#### Exercise objective
Extract all lines in the data that contain the word "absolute".

────────────────────────────────────────

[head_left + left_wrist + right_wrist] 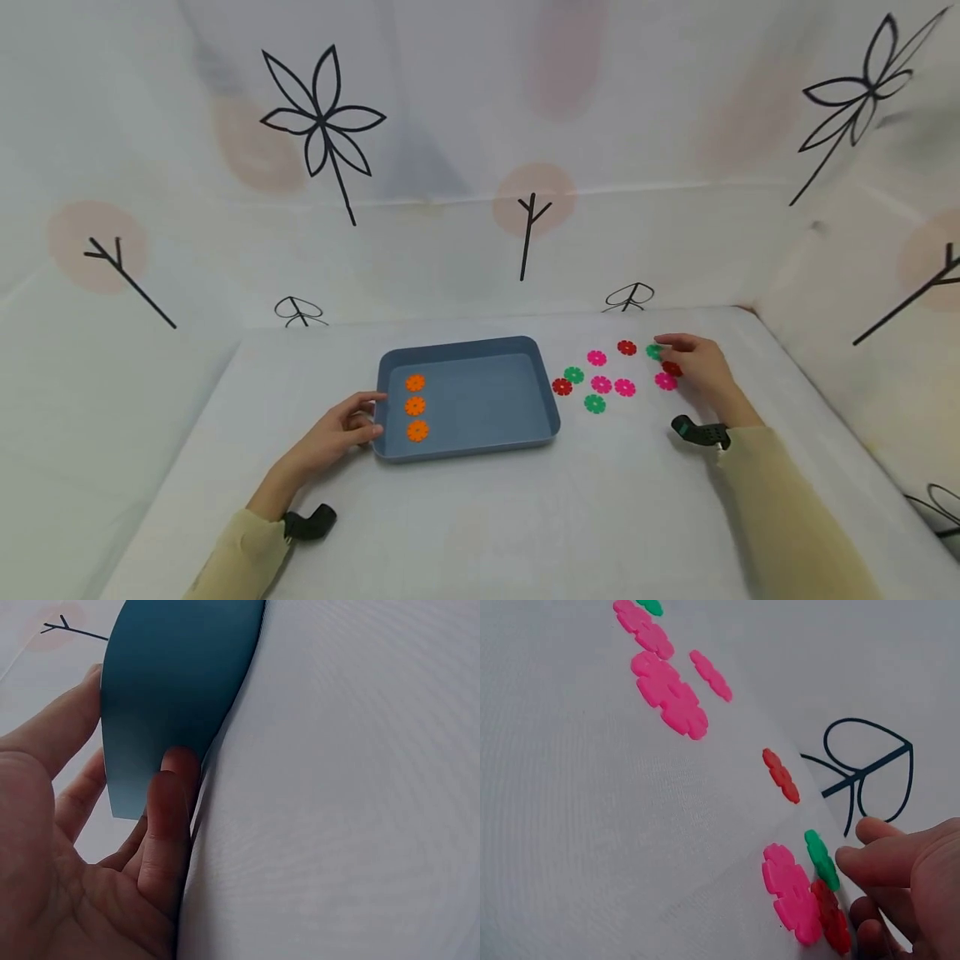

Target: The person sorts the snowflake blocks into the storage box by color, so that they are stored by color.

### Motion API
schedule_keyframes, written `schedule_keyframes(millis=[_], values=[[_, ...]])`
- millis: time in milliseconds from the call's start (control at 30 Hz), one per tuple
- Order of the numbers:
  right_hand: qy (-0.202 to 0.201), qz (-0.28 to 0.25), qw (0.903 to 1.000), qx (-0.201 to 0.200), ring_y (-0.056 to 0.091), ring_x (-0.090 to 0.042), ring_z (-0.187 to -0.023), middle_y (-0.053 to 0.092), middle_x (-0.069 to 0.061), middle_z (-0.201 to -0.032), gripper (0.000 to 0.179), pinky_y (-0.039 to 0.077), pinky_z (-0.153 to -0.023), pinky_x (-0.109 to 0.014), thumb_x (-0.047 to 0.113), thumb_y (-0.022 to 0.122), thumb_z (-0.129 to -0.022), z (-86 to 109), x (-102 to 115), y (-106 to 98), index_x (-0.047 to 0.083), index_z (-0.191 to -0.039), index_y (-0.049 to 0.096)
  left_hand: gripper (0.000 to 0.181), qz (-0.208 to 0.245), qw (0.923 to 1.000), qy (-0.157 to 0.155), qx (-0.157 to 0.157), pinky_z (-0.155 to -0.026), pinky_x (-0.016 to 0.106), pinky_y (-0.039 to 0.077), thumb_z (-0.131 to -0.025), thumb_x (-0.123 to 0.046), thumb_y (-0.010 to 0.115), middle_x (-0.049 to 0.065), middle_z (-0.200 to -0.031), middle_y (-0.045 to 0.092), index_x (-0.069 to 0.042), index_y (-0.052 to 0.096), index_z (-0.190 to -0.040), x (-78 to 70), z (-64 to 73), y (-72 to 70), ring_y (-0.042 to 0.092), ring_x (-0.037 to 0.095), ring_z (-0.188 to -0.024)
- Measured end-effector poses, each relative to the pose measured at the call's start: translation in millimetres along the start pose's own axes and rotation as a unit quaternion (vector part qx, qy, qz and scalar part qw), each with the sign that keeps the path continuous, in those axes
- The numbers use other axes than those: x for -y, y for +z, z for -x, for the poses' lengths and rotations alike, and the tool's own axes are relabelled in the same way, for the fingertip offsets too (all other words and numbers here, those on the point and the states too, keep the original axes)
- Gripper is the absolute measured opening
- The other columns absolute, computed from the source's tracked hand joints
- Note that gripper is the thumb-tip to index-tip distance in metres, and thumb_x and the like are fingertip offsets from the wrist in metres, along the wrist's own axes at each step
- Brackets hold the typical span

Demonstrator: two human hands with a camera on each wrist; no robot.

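Observation:
My left hand (337, 433) grips the left edge of a blue-grey tray (468, 455), fingers at the rim and outer wall. In the left wrist view, fingertips lie against the tray's outer wall (180, 675). Three orange flower-shaped discs (416, 406) form a column inside the tray, near its left side. My right hand (697, 367) hovers at the right of the loose discs, fingers loosely bent. Its fingertip is beside a green flower disc (822, 859); whether they touch I cannot tell. A red disc (829, 919) and a pink disc (791, 896) lie close under that hand.
Between tray and right hand, several more flower discs lie scattered on the white cloth, among them a pink one (625, 387), a green one (595, 404) and a red one (627, 347). A patterned cloth wall (450, 258) stands behind the table.

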State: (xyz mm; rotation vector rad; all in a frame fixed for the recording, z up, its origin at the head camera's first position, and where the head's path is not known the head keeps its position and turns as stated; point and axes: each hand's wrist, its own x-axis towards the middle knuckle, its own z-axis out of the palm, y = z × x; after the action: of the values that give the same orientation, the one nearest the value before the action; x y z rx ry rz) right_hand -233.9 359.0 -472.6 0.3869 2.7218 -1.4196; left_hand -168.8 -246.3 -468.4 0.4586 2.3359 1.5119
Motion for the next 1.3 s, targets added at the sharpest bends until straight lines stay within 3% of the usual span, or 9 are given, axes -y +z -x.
schedule_keyframes(millis=[200, 500, 800, 1300], values=[[-0.002, -0.005, 0.9999, 0.009, 0.038, -0.043, -0.126, 0.043, -0.025, -0.142, 0.044, 0.040, -0.099, -0.049, 0.025, 0.058, -0.101, -0.9, -1.5, 0.0, 0.006, -0.140, 0.055, 0.057, 0.002, 1.0000, -0.006, -0.004, -0.075, 0.028, 0.051, -0.095, -0.020, 0.069, 0.024, -0.131, 0.047, -0.003, 0.045, -0.145, 0.3, 0.8, -0.4, 0.062, 0.018, -0.086], [0.012, -0.006, 0.9998, 0.011, 0.042, -0.041, -0.123, 0.045, -0.024, -0.140, 0.043, 0.042, -0.093, -0.044, 0.019, 0.058, -0.100, 0.8, 2.3, -0.2, 0.007, -0.141, 0.055, 0.056, 0.003, 1.0000, 0.001, -0.004, -0.075, 0.027, 0.051, -0.096, -0.018, 0.068, 0.025, -0.130, 0.047, -0.003, 0.045, -0.144, -1.6, 2.1, 0.1, 0.061, 0.018, -0.086], [0.016, 0.002, 0.9998, 0.011, 0.041, -0.042, -0.125, 0.044, -0.025, -0.141, 0.042, 0.039, -0.101, -0.052, 0.015, 0.059, -0.099, 0.4, 1.8, 2.3, 0.006, -0.140, 0.055, 0.056, 0.000, 1.0000, -0.002, -0.002, -0.075, 0.028, 0.051, -0.096, -0.018, 0.068, 0.025, -0.131, 0.047, -0.003, 0.045, -0.145, -0.6, 1.6, 0.5, 0.061, 0.020, -0.087], [0.003, 0.028, 0.9995, 0.014, 0.045, -0.041, -0.118, 0.048, -0.025, -0.135, 0.040, 0.046, -0.089, -0.041, 0.017, 0.060, -0.099, 0.7, 5.0, 3.3, 0.002, -0.137, 0.056, 0.056, -0.007, 0.9999, -0.011, -0.009, -0.076, 0.028, 0.051, -0.096, -0.021, 0.069, 0.023, -0.132, 0.047, -0.008, 0.046, -0.145, 4.5, -1.9, 1.1, 0.062, 0.022, -0.088]])
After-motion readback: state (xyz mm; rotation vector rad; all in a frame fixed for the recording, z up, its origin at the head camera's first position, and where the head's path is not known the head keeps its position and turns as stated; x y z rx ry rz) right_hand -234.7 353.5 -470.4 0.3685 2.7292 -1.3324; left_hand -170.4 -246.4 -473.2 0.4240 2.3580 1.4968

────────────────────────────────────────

#### Answer for the task
- Gripper is the absolute measured opening
- The other columns absolute, computed from the source's tracked hand joints

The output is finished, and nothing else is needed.